- _Your objective_
Please give the data again in full, exactly as provided.

- _Data block_
====

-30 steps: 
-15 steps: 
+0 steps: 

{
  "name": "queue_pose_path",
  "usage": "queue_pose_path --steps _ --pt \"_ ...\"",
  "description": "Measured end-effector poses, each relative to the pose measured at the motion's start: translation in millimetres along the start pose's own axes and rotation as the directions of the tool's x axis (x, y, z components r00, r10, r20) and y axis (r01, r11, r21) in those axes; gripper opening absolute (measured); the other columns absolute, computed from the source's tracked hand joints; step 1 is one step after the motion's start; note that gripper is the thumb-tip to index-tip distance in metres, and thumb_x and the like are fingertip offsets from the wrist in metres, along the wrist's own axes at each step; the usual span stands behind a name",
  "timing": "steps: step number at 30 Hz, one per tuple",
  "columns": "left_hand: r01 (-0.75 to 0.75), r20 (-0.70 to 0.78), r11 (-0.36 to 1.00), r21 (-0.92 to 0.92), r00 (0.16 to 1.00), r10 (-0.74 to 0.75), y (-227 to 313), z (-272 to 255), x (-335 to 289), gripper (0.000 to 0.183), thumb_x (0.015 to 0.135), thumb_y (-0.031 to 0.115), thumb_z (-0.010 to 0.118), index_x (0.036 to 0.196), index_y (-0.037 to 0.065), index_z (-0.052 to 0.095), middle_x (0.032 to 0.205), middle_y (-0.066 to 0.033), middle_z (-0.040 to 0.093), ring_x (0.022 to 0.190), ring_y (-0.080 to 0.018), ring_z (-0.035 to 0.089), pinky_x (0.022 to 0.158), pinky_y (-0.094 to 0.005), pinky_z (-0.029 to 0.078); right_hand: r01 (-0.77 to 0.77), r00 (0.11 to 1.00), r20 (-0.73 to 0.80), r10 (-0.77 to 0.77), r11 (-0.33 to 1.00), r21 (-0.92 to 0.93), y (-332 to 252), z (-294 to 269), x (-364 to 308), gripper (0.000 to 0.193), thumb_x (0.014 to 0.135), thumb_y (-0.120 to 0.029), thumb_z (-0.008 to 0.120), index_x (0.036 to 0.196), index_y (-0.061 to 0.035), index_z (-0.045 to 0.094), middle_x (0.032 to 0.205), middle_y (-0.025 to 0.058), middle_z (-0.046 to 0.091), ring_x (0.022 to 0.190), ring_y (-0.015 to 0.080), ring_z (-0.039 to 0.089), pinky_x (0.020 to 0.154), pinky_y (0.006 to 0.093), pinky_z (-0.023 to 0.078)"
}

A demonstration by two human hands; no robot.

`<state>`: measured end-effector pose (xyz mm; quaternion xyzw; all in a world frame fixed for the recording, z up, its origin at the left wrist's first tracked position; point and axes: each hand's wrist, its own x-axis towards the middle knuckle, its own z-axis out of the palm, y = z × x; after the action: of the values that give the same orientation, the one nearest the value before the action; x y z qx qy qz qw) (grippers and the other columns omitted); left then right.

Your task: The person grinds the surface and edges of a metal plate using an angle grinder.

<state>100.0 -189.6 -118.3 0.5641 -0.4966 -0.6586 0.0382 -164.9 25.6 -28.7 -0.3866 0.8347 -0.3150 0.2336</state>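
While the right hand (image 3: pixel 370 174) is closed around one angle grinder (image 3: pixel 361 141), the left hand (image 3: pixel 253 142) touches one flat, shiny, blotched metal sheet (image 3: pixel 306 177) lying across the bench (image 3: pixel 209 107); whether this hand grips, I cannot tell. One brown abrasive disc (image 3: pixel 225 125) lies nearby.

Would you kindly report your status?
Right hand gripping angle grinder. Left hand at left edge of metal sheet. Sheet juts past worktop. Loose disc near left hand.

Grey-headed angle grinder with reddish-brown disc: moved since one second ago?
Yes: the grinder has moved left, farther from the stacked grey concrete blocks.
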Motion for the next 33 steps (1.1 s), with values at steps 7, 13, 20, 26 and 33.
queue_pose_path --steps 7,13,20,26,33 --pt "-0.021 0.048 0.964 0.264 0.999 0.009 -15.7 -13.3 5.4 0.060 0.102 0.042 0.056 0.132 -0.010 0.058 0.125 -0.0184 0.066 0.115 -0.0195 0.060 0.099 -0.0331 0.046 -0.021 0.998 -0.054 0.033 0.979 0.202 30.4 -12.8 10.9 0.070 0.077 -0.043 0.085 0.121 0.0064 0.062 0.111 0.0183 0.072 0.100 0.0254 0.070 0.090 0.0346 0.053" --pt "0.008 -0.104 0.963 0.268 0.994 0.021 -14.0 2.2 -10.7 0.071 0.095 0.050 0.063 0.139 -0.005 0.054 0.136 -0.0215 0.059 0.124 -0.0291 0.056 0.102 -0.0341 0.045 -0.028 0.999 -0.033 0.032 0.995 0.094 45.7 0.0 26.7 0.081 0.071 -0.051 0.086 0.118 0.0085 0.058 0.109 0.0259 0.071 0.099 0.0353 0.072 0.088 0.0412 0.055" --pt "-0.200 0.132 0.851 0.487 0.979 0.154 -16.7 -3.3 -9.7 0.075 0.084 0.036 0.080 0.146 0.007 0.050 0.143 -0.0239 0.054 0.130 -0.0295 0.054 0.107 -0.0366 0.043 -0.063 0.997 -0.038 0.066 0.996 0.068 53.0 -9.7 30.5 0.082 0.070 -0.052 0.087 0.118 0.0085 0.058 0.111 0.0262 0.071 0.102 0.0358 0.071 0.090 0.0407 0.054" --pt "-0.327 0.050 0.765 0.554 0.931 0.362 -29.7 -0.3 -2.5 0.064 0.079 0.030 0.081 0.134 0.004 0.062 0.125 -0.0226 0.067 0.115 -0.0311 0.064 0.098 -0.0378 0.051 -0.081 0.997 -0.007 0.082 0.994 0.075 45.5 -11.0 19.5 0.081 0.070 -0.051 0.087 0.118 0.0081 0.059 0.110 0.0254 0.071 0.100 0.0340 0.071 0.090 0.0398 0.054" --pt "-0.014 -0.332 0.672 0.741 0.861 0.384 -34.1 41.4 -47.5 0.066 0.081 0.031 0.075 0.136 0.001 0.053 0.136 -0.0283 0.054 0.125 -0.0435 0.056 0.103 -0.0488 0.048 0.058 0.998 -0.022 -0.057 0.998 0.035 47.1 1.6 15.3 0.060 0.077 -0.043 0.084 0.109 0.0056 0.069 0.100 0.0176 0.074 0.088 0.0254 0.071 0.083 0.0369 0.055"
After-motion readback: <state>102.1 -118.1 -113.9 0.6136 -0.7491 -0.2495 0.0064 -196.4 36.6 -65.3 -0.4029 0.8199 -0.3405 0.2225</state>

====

- _Response to the exercise_
-30 steps: 
-15 steps: 
+0 steps: 

{
  "name": "queue_pose_path",
  "usage": "queue_pose_path --steps _ --pt \"_ ...\"",
  "description": "Measured end-effector poses, each relative to the pose measured at the motion's start: translation in millimetres along the start pose's own axes and rotation as the directions of the tool's x axis (x, y, z components r00, r10, r20) and y axis (r01, r11, r21) in those axes; gripper opening absolute (measured); the other columns absolute, computed from the source's tracked hand joints; step 1 is one step after the motion's start; note that gripper is the thumb-tip to index-tip distance in metres, and thumb_x and the like are fingertip offsets from the wrist in metres, along the wrist's own axes at each step; the usual span stands behind a name",
  "timing": "steps: step number at 30 Hz, one per tuple",
  "columns": "left_hand: r01 (-0.75 to 0.75), r20 (-0.70 to 0.78), r11 (-0.36 to 1.00), r21 (-0.92 to 0.92), r00 (0.16 to 1.00), r10 (-0.74 to 0.75), y (-227 to 313), z (-272 to 255), x (-335 to 289), gripper (0.000 to 0.183), thumb_x (0.015 to 0.135), thumb_y (-0.031 to 0.115), thumb_z (-0.010 to 0.118), index_x (0.036 to 0.196), index_y (-0.037 to 0.065), index_z (-0.052 to 0.095), middle_x (0.032 to 0.205), middle_y (-0.066 to 0.033), middle_z (-0.040 to 0.093), ring_x (0.022 to 0.190), ring_y (-0.080 to 0.018), ring_z (-0.035 to 0.089), pinky_x (0.022 to 0.158), pinky_y (-0.094 to 0.005), pinky_z (-0.029 to 0.078); right_hand: r01 (-0.77 to 0.77), r00 (0.11 to 1.00), r20 (-0.73 to 0.80), r10 (-0.77 to 0.77), r11 (-0.33 to 1.00), r21 (-0.92 to 0.93), y (-332 to 252), z (-294 to 269), x (-364 to 308), gripper (0.000 to 0.193), thumb_x (0.014 to 0.135), thumb_y (-0.120 to 0.029), thumb_z (-0.008 to 0.120), index_x (0.036 to 0.196), index_y (-0.061 to 0.035), index_z (-0.045 to 0.094), middle_x (0.032 to 0.205), middle_y (-0.025 to 0.058), middle_z (-0.046 to 0.091), ring_x (0.022 to 0.190), ring_y (-0.015 to 0.080), ring_z (-0.039 to 0.089), pinky_x (0.020 to 0.154), pinky_y (0.006 to 0.093), pinky_z (-0.023 to 0.078)"
}

A demonstration by two human hands; no robot.

`<state>`: measured end-effector pose (xyz mm; quaternion xyzw; all in a world frame fixed for the recording, z up, its origin at the left wrist's first tracked position; point and axes: each hand's wrist, its own x-axis towards the middle knuckle, its own z-axis out of the palm, y = z × x; after the action: of the values that give the same orientation, the one nearest the value before the action; x y z qx qy qz qw) (grippers and the other columns omitted); left then right.

Your task: The person grinds the surface and edges of a metal plate using an angle grinder.

<state>100.0 -189.6 -118.3 0.5641 -0.4966 -0.6586 0.0382 -164.9 25.6 -28.7 -0.3866 0.8347 -0.3150 0.2336</state>
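While the right hand (image 3: pixel 370 174) is closed around one angle grinder (image 3: pixel 361 141), the left hand (image 3: pixel 253 142) touches one flat, shiny, blotched metal sheet (image 3: pixel 306 177) lying across the bench (image 3: pixel 209 107); whether this hand grips, I cannot tell. One brown abrasive disc (image 3: pixel 225 125) lies nearby.

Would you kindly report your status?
Right hand gripping angle grinder. Left hand at left edge of metal sheet. Sheet juts past worktop. Loose disc near left hand.

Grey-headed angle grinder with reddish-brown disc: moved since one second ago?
Yes: the grinder has moved left, farther from the stacked grey concrete blocks.
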Motion for the next 33 steps (1.1 s), with values at steps 7, 13, 20, 26 and 33.
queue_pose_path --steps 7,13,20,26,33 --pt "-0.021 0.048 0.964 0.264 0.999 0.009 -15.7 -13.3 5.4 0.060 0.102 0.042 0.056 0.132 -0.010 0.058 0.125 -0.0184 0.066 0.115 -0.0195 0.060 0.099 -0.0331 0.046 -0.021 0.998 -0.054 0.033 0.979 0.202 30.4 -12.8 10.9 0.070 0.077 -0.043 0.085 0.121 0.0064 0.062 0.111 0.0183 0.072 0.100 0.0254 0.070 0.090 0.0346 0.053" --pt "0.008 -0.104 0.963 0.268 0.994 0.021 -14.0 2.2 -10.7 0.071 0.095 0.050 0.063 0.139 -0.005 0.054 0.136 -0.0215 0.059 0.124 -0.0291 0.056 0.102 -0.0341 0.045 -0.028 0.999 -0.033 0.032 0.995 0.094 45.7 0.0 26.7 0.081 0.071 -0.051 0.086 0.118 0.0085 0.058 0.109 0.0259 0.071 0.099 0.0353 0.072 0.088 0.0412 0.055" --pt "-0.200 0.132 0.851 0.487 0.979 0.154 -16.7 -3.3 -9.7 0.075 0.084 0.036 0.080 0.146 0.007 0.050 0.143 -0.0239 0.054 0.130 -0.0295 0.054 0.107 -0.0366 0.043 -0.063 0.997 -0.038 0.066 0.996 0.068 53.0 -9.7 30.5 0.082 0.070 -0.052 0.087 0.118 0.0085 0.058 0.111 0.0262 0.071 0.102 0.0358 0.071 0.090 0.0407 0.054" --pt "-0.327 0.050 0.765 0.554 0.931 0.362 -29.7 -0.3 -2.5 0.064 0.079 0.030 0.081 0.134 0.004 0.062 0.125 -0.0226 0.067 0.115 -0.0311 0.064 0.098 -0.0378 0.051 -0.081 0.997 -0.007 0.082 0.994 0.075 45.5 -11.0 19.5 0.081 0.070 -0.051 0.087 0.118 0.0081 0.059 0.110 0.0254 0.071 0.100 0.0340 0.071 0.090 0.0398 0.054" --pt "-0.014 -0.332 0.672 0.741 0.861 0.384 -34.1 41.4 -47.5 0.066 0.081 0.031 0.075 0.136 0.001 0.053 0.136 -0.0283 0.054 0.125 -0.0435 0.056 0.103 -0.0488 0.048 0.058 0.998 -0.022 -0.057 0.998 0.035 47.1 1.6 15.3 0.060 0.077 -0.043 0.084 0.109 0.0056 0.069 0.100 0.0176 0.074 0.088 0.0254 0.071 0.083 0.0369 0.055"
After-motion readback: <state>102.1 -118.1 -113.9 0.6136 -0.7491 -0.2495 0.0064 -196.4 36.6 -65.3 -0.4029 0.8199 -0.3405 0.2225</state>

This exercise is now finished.